TASK REQUIREMENTS » Exactly as written, copy the lines that run from the start of the data below to the line containing "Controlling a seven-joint", both ends included.

DATA EXTRACT Block Start

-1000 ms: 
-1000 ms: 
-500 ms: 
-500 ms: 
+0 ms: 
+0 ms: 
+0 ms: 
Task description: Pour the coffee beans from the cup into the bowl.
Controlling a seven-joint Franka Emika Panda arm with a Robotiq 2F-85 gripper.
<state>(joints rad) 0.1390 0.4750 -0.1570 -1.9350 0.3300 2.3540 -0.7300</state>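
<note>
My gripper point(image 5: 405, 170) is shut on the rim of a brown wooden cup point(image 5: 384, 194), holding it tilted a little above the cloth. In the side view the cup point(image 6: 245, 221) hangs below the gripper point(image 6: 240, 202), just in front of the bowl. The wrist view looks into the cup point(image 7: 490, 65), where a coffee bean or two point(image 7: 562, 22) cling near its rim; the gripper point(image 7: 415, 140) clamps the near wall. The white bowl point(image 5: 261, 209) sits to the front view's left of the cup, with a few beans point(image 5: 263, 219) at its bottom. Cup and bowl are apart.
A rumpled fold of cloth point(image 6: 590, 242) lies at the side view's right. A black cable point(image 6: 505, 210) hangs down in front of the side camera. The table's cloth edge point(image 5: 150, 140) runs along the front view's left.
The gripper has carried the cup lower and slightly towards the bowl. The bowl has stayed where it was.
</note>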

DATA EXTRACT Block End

EXERCISE SOLUTION »
-1000 ms: 
-1000 ms: 
-500 ms: 
-500 ms: 
+0 ms: 
+0 ms: 
+0 ms: 
Task description: Pour the coffee beans from the cup into the bowl.
Controlling a seven-joint Franka Emika Panda arm with a Robotiq 2F-85 gripper.

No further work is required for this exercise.